The Deviant's War by Eric Cervini
Author:Eric Cervini [Cervini, Eric]
Language: eng
Format: epub
Publisher: Farrar, Straus and Giroux
DURING THE CITY of Philadelphia’s official Independence Day 1969 celebrations, astronaut Walter Cunningham, a veteran of the previous year’s Apollo 7 mission, spoke before a crowd of twenty thousand at Independence Hall. “The student problem bothers me most right now,” he said, criticizing America’s youth for its protests, its violent methods, and its disrespect for the military. Six times, the audience applauded the American hero’s denunciations.
After the astronaut finished, the homosexuals arrived.
Kameny, when he learned of the riots, had chuckled. Following the natural progression of movements, his fellow homosexuals were finally rioting. It had been a matter of time. But this picket, his picket, would remain orderly and dignified.
Despite his cries of “Gay Power” a week earlier, twenty-eight-year-old Craig Rodwell tolerated Kameny’s dress code. He had publicized the protest as a “vigil-type demonstration” and asked demonstrators “to observe the dignity and seriousness of the day and to dress and behave accordingly.”
Threatening phone calls had followed Rodwell’s picket advertisements in The Village Voice. Unidentified male voices threatened to follow HYMN’s bus from New York, capsize it, and assault the homosexuals.
The police, for their part, worried about the newly riotous homosexuals. That afternoon, approximately twenty uniformed officers and twenty more plainclothesmen materialized across from Independence Hall.
When the bus arrived unscathed to Philadelphia with its forty occupants, longtime picketer Lilli Vincenz immediately noticed a difference in its occupants. She saw the conservatively dressed—even Rodwell wore his prescribed jacket—but, for the first time, she saw a large contingent of New Yorkers in bell bottoms, short skirts, sandals, and beards. One interracial lesbian couple brought their child. They all seemed to be discussing the riots.
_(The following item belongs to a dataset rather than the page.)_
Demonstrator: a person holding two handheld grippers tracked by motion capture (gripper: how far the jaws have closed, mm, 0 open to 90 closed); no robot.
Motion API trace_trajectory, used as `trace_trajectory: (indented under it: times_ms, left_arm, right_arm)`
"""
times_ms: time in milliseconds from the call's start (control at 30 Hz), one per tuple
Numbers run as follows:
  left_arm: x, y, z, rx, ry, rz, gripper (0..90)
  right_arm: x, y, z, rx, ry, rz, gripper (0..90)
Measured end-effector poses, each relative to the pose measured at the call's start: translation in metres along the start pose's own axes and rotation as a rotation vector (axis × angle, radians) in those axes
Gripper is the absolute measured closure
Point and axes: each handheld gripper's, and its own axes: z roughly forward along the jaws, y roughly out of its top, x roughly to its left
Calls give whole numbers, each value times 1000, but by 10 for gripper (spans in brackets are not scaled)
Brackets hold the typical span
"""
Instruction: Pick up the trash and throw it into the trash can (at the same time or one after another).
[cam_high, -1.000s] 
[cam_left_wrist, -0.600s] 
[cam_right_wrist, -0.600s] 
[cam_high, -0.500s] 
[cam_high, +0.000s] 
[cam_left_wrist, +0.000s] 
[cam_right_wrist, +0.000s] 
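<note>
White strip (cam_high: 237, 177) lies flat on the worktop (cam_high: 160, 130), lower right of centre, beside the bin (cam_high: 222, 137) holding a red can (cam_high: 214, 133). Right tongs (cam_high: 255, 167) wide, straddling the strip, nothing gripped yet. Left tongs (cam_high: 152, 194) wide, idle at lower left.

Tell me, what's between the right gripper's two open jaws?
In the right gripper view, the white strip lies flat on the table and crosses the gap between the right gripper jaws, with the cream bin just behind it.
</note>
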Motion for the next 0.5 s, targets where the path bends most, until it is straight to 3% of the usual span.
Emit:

Shortly after 2:00 p.m., the fifty demonstrators—wearing Kameny’s lavender GAY IS GOOD buttons—began marching, as usual, in a silent, single-file line. After thirty minutes, two women began holding hands. Kameny ran up to them. None of that, he said. Kameny broke apart their hands. His authority exerted, Kameny—he wore his SPOKESMAN badge—left with Barbara Gittings to speak to a reporter from The Distant Drummer, an underground newspaper based in Philadelphia.
Suddenly, the Drummer would later report, “one breathless young man” ran up to Kameny, Gittings, and the reporter. Craig Rodwell began “ranting and raving” about Kameny’s action. “Our message is that homosexual love is good. Holding hands is not inappropriate,” he exclaimed.
Rodwell turned to Kameny and Gittings. “If you don’t change, you’re going to be left behind.” Then, to the reporter. “There’s a generation gap among homosexuals, too.” Rodwell ran back to the picket line, where he joined hands with his twenty-one-year-old lover, Fred Sargeant.
“Come on,” he yelled to the picketers, “be proud homosexuals—not ‘Auntie Toms.’” Two more female couples joined their hands.
One marcher, annoyed by the verbose messages on their signs—GAY IS GOOD or GAY POWER appeared nowhere—scrawled END SEXUAL FASCISM on his own sign.
Aware of the reporter’s presence, and wary of risking further humiliation, Kameny could do nothing but watch a new generation flaunt its power. Gittings attempted to perform damage control. “What we’re striving for is a recognition of our rights and dignity as homosexuals,” she explained to the reporter, changing the topic.